Construir el universo infantil de las Juventudes Hitlerianas a finales de la Segunda Guerra Mundial no parece una tarea sencilla, y ha sido tratada por el cine en contadas ocasiones. Profundizar en los aspectos de la psique humana que llevaron a idealizar y endiosar a un hombre, Adolf Hitler, en pos de supuestas virtudes casi divinas, y hacer de él tu mundo, convierte en hilarante y de caráter lunático cualquier historia.
Jojo Rabbit (Roman Griffin Davis), es un niño solitario de diez años que vive sumergido en un mundo de fantasía, donde su mejor amigo es imaginario, y no es otro que el propio Adolf Hitler (Taika Waititi), que dirige los designios de su vida y de su mente en una demencia portentosa cargada de ironía y de humor negro.
La eclosión de locura vital domina una Alemania en horas bajas donde la inminente derrota y el triunfo de los Aliados está a punto de suceder. Los campamentos infantiles locales, dirigidos por el capitán Klenzendorf (Sam Rockwell) son el mejor ejemplo de lo que debe ser un niño alemán: fuerte, valiente, impasible ante la violencia o la muerte y sobre todo un firme admirador del Fuhrer y del Nacional Socialismo. Su madre Rosie Betzler (Scarlett Johanson), es todo lo contrario a Jojo, pues forma parte de la Resistencia en la clandestinidad.
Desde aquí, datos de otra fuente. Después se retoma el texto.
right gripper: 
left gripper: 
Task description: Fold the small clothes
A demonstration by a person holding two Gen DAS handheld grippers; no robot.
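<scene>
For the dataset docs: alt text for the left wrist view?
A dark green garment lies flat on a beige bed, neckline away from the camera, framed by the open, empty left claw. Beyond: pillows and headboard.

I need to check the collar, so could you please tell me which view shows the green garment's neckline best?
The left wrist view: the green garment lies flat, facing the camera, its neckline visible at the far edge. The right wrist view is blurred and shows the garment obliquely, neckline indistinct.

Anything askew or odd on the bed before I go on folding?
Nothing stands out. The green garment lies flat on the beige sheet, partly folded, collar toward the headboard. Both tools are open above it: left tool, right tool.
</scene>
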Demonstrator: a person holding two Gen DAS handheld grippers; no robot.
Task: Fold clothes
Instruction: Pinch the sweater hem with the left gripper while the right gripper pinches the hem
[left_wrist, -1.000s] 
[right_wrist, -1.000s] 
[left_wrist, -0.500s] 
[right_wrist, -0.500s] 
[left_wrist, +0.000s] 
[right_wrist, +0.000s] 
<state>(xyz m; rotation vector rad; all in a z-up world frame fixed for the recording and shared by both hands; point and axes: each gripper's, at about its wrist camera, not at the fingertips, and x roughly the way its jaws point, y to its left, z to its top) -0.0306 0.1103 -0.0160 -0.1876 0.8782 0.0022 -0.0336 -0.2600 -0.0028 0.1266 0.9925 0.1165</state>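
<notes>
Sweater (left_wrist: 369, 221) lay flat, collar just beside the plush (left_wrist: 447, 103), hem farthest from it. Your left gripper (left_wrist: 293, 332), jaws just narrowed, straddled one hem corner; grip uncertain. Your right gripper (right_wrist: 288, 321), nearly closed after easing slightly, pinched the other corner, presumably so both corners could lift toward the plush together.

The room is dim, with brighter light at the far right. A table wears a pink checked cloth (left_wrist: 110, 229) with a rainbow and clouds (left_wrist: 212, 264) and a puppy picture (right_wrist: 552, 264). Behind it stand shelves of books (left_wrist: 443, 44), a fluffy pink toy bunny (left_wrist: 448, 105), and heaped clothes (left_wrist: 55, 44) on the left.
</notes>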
Alcoholizada y deprimida por la guerra, por la ausencia de su marido y por la muerte de su hija mayor, ahoga las penas en vino. Es la imagen de la locura, de la desesperación y del horror de los acontecimientos diarios. Guarda un secreto muy humano en su casa, a una niña judía que representa el verdadero valor y la ausencia de miedo.
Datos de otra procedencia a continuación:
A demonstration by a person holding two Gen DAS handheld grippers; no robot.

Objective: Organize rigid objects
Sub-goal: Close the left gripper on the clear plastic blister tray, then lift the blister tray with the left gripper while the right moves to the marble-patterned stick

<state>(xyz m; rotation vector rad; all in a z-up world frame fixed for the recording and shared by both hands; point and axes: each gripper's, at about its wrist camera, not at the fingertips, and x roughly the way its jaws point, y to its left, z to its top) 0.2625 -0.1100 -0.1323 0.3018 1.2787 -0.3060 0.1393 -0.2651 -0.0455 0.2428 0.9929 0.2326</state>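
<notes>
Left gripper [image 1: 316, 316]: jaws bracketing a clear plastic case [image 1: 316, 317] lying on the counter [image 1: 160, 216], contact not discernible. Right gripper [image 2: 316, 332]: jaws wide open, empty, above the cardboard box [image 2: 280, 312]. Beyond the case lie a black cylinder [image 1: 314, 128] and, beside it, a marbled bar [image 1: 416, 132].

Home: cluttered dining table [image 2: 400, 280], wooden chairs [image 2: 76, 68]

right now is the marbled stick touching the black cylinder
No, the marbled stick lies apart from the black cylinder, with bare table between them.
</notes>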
Cuando Jojo la descubre, se debatirá entre lo que le dicta el corazón y lo que su amigo imaginario le dice respecto a ella, y lo que tiene que hacer. La humanidad se irá abriendo paso entre los niños y la amistad se irá forjando entre ambos.
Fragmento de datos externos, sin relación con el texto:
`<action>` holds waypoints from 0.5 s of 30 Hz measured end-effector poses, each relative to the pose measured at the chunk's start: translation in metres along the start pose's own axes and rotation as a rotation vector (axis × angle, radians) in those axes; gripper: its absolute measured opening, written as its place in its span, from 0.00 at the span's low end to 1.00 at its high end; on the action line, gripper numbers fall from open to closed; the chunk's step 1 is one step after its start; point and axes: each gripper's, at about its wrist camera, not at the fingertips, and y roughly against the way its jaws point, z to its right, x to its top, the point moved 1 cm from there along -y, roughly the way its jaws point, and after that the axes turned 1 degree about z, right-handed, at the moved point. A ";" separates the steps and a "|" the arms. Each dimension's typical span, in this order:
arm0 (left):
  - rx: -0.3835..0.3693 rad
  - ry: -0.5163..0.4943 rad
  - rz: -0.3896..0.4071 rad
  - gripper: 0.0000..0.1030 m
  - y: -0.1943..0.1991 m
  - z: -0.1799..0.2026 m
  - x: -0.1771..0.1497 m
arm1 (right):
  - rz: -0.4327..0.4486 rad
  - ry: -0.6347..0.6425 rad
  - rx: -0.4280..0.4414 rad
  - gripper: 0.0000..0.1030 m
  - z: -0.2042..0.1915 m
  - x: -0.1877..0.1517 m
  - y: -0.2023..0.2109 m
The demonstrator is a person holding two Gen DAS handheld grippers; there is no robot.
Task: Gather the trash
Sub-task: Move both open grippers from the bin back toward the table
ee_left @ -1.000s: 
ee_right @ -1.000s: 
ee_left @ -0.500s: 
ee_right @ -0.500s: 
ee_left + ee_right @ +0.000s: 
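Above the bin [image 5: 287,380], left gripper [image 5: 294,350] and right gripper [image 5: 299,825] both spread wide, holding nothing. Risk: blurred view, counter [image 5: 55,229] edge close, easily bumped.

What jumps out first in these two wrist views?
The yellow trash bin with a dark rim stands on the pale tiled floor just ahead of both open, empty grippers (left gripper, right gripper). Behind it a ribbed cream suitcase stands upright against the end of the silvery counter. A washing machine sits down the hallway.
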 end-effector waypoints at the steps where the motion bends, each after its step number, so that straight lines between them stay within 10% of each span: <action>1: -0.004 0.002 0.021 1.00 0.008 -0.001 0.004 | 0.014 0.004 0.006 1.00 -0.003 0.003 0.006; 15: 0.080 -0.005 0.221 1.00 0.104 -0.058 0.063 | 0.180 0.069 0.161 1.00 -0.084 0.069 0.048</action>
Mención especial merece Yorki (Archie Yates), el amigo real de Jojo, divertido y ridículo, que encarna el humor natural. Obligado a ser niño soldado y engañado por un régimen decadente, no pierde nunca la alegría ni el sentido del humor en una actuación magistral que le convierte en un personaje entrañable.
Planteada como una metáfora onírica donde sueño y realidad se funden, la crítica hacia el nazismo raya el ridículo atroz y salvaje, imprimiendo un toque de humor a través de gags, algo ácido a veces, cruel otras, pero siempre certero, que convierten la película en una obra digna de ver y de apreciar. Esa visión de un niño nazi y de una niña judía puede caer en tópicos convencionales y sentimentalismos, pero Waititi lo salva de una manera elegante y plausible, donde todo es lo que parece, porque la realidad supera en muchas ocasiones a la ficción y la crueldad puede dejar paso a la esperanza.